昨年3月、リーガロイヤルホテル小倉で「久女と私」と題する田辺聖子さんの講演会が開かれました。久女とは小倉が生んだ悲劇の天才女流俳人・杉田久女のこと。田辺さんは、久女に暖かい目を注いで「花衣ぬぐやまつわる わが愛の杉田久女」を書き、その作品は1987年度の日本女流文学賞にもかがやきました。 1700人で埋まった会場で田辺聖子さんは「久女さんは国の宝です」と話し、激しく一途な女流俳人の作品と生涯について次々と語りました。大変面白く、またその姿は(そのご年輩には失礼ながら)可愛らしくさえあり、感激したのを覚えています。

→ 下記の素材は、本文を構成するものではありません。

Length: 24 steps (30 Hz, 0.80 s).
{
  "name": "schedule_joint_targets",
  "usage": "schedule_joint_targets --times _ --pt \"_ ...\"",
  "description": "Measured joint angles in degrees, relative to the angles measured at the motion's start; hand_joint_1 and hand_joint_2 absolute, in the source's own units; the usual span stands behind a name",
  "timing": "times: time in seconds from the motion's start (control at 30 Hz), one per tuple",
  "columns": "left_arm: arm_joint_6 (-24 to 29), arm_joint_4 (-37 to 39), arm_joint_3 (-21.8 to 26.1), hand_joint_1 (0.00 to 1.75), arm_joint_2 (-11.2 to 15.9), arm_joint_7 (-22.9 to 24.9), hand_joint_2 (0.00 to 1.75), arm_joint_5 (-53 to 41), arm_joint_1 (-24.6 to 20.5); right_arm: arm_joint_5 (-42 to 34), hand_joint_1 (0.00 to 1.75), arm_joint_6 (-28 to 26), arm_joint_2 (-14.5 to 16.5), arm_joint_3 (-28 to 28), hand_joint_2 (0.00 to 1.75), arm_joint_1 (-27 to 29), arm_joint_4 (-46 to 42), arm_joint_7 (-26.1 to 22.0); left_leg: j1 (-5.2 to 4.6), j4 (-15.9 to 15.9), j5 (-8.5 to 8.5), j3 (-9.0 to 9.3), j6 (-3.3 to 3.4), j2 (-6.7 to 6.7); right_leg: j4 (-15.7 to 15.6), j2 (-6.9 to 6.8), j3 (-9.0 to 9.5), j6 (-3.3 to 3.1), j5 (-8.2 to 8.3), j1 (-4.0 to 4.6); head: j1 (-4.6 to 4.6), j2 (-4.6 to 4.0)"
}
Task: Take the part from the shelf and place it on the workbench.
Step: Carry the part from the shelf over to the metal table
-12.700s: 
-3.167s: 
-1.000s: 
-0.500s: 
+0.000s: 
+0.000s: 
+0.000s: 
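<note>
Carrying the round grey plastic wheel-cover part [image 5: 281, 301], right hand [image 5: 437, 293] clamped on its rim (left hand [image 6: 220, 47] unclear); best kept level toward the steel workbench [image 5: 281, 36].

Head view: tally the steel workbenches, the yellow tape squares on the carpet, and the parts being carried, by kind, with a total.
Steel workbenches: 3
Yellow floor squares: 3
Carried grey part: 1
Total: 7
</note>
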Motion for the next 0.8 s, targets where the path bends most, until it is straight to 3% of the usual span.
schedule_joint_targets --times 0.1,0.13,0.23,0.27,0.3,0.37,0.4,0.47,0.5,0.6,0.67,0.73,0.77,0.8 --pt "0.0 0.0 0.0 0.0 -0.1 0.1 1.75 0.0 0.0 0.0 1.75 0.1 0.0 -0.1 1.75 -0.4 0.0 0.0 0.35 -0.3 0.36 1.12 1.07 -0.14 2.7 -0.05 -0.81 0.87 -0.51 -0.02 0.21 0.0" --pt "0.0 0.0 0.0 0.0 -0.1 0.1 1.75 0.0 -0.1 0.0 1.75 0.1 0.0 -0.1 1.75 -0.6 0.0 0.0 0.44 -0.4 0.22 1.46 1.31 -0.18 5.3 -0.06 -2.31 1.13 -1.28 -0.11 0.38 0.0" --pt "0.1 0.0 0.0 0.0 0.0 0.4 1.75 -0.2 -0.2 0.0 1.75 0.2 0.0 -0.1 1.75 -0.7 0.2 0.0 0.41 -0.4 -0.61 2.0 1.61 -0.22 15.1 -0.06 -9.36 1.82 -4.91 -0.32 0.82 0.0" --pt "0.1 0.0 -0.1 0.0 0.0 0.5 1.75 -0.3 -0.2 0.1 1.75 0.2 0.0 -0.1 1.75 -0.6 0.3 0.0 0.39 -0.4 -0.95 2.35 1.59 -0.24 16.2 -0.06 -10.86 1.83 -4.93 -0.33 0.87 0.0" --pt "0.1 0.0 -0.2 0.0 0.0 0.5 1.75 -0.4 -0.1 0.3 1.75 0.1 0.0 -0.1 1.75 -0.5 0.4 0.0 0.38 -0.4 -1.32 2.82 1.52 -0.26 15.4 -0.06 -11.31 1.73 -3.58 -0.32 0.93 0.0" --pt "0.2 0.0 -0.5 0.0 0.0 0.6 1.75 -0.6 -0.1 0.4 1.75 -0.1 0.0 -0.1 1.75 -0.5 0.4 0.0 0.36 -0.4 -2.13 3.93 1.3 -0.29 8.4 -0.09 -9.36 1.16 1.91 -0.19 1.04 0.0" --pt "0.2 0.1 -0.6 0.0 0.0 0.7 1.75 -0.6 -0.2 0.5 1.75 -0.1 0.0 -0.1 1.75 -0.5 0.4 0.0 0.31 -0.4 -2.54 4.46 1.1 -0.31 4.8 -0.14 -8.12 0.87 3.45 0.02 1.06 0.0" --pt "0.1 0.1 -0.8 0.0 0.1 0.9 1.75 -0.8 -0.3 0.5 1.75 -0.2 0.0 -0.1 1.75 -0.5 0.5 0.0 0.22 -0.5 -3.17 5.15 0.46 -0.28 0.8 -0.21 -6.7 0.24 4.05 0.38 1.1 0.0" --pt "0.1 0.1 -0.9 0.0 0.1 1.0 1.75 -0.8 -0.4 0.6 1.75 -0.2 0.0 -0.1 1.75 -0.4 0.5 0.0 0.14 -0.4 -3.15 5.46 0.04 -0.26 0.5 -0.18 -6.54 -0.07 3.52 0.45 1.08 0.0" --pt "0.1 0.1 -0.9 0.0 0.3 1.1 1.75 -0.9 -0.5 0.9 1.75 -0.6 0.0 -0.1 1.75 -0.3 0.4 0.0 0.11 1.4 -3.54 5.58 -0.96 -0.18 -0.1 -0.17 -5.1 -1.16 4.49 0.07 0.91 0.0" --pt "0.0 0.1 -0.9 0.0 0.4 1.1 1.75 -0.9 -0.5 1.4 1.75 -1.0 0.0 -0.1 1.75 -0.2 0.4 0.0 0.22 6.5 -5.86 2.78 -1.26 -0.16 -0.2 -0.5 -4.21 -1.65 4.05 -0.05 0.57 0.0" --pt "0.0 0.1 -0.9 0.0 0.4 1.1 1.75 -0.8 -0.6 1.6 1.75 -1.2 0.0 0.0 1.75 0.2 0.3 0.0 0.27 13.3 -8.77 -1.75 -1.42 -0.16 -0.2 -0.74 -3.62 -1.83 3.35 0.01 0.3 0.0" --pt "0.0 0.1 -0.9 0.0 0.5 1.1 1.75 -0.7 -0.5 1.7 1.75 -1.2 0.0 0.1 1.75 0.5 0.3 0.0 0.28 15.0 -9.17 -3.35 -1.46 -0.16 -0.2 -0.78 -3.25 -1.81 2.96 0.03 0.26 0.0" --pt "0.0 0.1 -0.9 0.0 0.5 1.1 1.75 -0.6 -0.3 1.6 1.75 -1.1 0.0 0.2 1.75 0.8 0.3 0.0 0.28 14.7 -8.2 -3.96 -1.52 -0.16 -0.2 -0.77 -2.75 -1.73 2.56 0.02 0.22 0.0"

その田辺聖子さんが日本文学の古典中の古典「源氏物語」について、毎月一回、大阪のリーガロイヤルホテルで36回にわたって語ったのをまとめたのが本書です。新源氏物語の訳もある当代一の源氏読みで、実力ナンバーワンの作家がその神髄を語るのだから、面白くないはずはありません。 そのお話は千年も昔の王朝時代を縦横無尽に駆けめぐり、光源氏をめぐる数々の愛の物語をあざやかにひもとくのです。
ダンテよりもシェークスピアよりも、何百年も前の日本にすばらしい愛の長編小説があり、それが一千年にもわたって受け継がれてきたのは、たしかに奇跡に近いことだと思います。なのに今の私たちはそのすばらしい遺産にふれる機会が何と少ないことでしょう。 田辺さんは「源氏物語は大変面白い小説ですから、難しく考えないで楽しくおしゃべりしましょうね」といいます。そのお誘いにしたがって、しばらくは王朝のファンタジーに浸って楽しい豊かなひとときをすごすのも良いのではないでしょうか。